At a time when most policies aimed at helping parents, especially women — like paid parental leave and child care support — are stalling out or facing resistance, the bans on salary history have been far less controversial, often garnering bipartisan support, said Andrea Johnson, who has pushed for these laws through her work at the National Women’s Law Center.
“This issue really resonates with people at a gut level,” she said.
The bans are still so new that it’s hard to really judge how much has changed. Massachusetts’s law, the first in the country, went into effect in 2018. There is some preliminary research showing that pay for women who change jobs has increased slightly in states with the bans. But other research shows less promising results.
“Before these laws were passed, women were underrepresented in high-wage jobs. That didn’t change,” said Ethan Rouen, a professor at Harvard Business School, who looked at data in one state that passed a ban and wound up not publishing his research because he didn’t see any significant change.
What is clear: The bans shifted the culture of salary negotiation, along with a growing willingness among Gen Z and millennials to talk more directly about money and demand better working conditions, and a job market where labor finally has a bit of an edge. Also, there is a growing awareness, especially among women, that negotiating pay is crucial.
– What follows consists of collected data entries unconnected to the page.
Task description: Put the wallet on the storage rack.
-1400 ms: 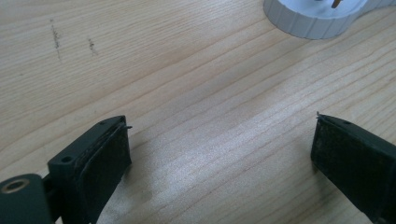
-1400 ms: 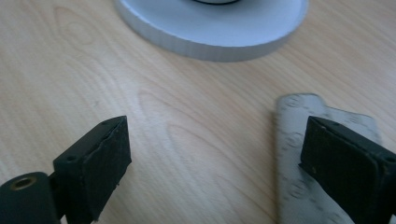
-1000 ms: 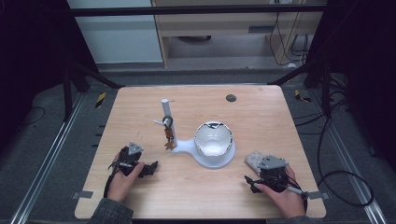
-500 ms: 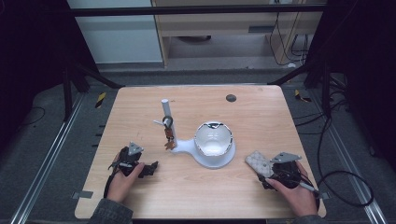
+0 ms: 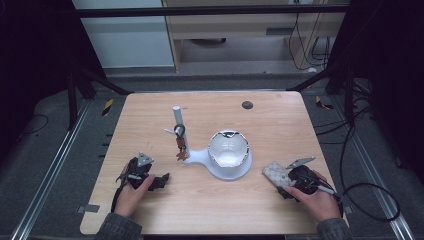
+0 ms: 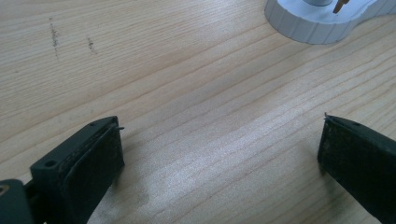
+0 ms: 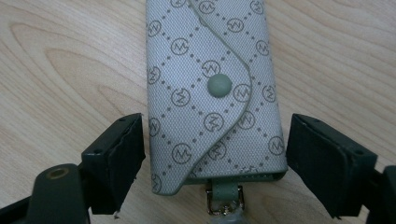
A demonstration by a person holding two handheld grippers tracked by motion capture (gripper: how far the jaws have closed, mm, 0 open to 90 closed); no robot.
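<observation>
A grey patterned key pouch [image 7: 212, 93] with a snap button lies flat on the wood between the jaws of my right gripper [image 7: 215, 163], which is open and not touching it. From above, the pouch [image 5: 276, 174] lies right of the white stand. My right gripper [image 5: 295, 180] sits at the front right. My left gripper [image 5: 159, 181] rests at the front left, open over bare wood [image 6: 210, 154]. The white stand [image 5: 227, 167] carries a bowl and an upright post [image 5: 178, 125] with a key ring and keys [image 5: 180, 145] hanging from it.
A small dark round disc [image 5: 246, 105] lies near the table's far edge. The stand's ribbed white base [image 6: 322, 23] shows at the top of the left gripper view. Dark floor, rails and cables surround the table.
My right hand and gripper have shifted rightward and turned, and the key pouch now lies in front of the jaws. The left gripper has stayed put.
</observation>
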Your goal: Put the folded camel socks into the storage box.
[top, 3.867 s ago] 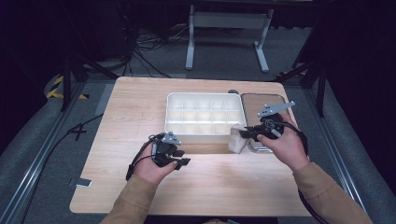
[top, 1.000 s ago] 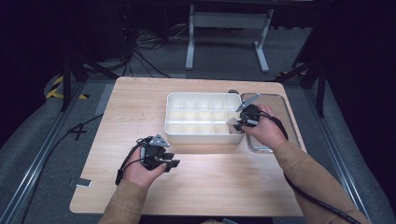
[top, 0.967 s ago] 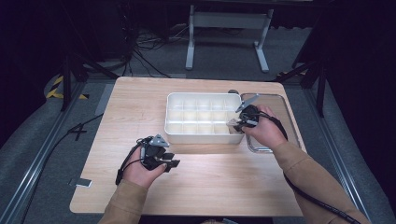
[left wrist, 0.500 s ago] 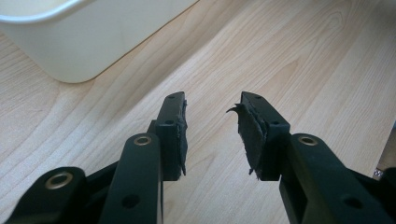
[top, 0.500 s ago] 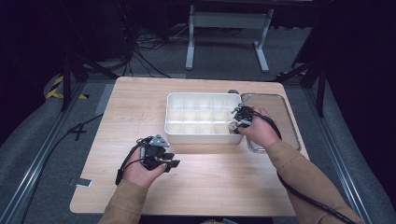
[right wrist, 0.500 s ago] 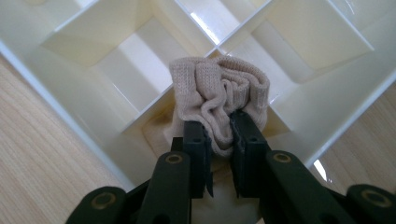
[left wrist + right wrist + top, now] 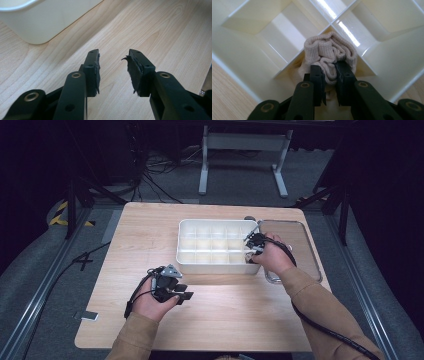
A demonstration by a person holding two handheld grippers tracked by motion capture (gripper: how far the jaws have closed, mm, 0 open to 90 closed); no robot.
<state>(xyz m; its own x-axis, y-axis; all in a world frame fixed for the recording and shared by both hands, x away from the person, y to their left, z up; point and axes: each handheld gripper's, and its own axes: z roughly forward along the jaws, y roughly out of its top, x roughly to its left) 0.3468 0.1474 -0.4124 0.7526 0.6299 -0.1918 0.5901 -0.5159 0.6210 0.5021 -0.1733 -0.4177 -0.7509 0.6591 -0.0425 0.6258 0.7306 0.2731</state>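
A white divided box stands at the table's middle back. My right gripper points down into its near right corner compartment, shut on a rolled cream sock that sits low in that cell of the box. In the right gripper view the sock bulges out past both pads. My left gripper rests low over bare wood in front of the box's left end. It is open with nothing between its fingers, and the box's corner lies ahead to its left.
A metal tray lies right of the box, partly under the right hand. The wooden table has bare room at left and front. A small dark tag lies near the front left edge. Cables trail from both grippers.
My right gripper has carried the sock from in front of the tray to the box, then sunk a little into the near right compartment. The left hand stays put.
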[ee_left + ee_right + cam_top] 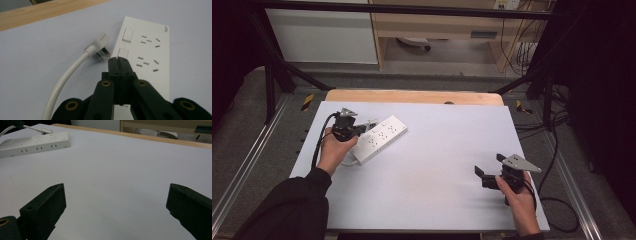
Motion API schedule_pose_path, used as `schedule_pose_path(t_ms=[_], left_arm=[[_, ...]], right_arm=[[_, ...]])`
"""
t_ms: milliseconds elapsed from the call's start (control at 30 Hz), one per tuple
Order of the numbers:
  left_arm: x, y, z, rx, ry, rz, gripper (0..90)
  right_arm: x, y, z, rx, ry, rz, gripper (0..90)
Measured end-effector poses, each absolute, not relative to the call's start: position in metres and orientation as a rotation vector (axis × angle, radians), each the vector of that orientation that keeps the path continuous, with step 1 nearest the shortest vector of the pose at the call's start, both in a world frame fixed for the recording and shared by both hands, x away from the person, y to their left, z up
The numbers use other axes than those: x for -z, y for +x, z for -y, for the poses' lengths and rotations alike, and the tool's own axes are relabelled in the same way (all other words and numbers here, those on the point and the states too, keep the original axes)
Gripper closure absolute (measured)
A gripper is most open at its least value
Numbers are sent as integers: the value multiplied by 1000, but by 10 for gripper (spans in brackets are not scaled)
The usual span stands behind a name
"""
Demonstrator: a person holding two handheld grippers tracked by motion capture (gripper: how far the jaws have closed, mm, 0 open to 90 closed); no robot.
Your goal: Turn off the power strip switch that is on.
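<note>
The left hand-held gripper (pixel 119 60), jaws pressed together, is touching the white plastic power strip (pixel 147 52) at ten o'clock on the worktop (pixel 427 170), while the right hand-held gripper (pixel 117 205) is resting with jaws wide apart.

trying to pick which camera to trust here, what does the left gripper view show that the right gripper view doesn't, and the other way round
Left gripper view alone: the closed left gripper with its tips over a switch on the power strip, the white plug lying unplugged beside the strip, and its pins.

Right gripper view alone: the right gripper with jaws wide apart and nothing between them, above bare mat, plus shelving beyond the table's far edge.

Both: the white power strip, its cable, the pale mat and the wooden table edge.
</note>
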State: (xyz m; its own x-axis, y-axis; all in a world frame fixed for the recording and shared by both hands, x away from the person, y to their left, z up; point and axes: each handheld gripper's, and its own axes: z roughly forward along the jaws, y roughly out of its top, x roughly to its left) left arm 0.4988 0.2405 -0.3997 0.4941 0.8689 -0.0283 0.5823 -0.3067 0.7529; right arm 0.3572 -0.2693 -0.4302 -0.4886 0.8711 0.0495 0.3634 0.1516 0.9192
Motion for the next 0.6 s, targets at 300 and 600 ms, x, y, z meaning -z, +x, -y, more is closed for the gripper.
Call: schedule_pose_path(t_ms=[300,600], left_arm=[[409,502,-239,-495,2031,-1194,900],[415,506,-233,-488,2045,-1194,900]], right_arm=[[430,357,269,-1318,1179,-1929,31],[430,357,270,-1322,1178,-1930,29]])
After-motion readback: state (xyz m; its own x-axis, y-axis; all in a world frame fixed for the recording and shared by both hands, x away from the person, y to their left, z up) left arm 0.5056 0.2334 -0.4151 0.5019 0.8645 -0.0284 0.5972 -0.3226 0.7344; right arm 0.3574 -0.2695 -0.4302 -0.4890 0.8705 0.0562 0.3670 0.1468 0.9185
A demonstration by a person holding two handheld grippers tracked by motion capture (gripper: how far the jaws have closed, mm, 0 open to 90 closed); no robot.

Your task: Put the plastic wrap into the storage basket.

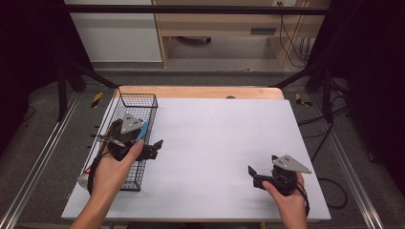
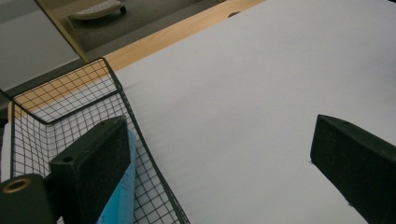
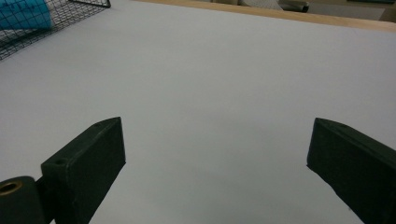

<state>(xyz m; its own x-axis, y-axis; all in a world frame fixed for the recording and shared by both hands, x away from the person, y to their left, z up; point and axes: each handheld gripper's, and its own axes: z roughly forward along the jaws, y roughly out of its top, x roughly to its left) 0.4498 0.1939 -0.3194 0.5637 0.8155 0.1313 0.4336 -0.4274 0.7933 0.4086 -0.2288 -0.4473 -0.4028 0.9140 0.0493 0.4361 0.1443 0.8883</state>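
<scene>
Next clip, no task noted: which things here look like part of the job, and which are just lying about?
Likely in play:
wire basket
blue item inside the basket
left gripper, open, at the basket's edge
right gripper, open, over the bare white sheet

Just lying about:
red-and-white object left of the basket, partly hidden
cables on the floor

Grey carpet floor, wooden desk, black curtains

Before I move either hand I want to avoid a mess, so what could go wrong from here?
The left hand-held gripper hangs open at the wire basket, one jaw by its rim; a sideways move might snag the mesh and drag or tip the basket. The blue item inside lies close to that jaw and could get knocked. The basket also sits near the table's left edge, so a shove could push it off.
</scene>
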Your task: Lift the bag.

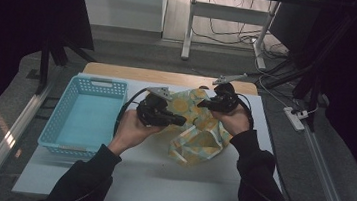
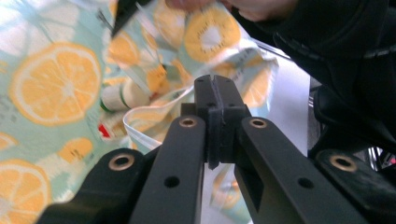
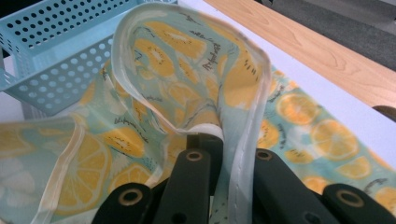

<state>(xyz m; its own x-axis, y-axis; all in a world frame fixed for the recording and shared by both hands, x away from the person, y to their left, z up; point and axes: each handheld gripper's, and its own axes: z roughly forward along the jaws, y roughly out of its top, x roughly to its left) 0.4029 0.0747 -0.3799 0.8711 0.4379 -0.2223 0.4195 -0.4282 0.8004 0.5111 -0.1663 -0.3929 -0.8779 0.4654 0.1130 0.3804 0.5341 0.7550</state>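
High view: I hold lemon-print cloth bag (image 1: 198, 133) lifted over white table (image 1: 158, 179), right of blue basket (image 1: 84, 116).
Left gripper view: left gripper (image 2: 217, 109) pinched shut on thin hem.
Right gripper view: right gripper (image 3: 210, 140) clamped on bag rim. Soft, light, floppy; grip seams.

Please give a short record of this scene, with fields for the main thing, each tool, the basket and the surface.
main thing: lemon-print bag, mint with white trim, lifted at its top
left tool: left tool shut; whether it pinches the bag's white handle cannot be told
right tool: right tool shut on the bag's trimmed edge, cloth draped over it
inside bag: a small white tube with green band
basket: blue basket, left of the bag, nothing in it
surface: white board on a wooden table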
Several job hunters in their 20s and 30s said they had never been asked for their current salary.
When it comes up, and it still does, it remains a tricky question. One 29-year-old Manhattan woman said she still felt guilty for revealing her current salary to a recruiter who asked. She got nervous in the heat of the moment. When she said the number, in the low $100,000s, the recruiter said the company could match it. This woman felt instant regret. Maybe they would have gone higher? She said her parents had even scolded her for sharing her salary.
Other candidates say that when this has happened to them, they respond by mentioning that the practice is no longer allowed.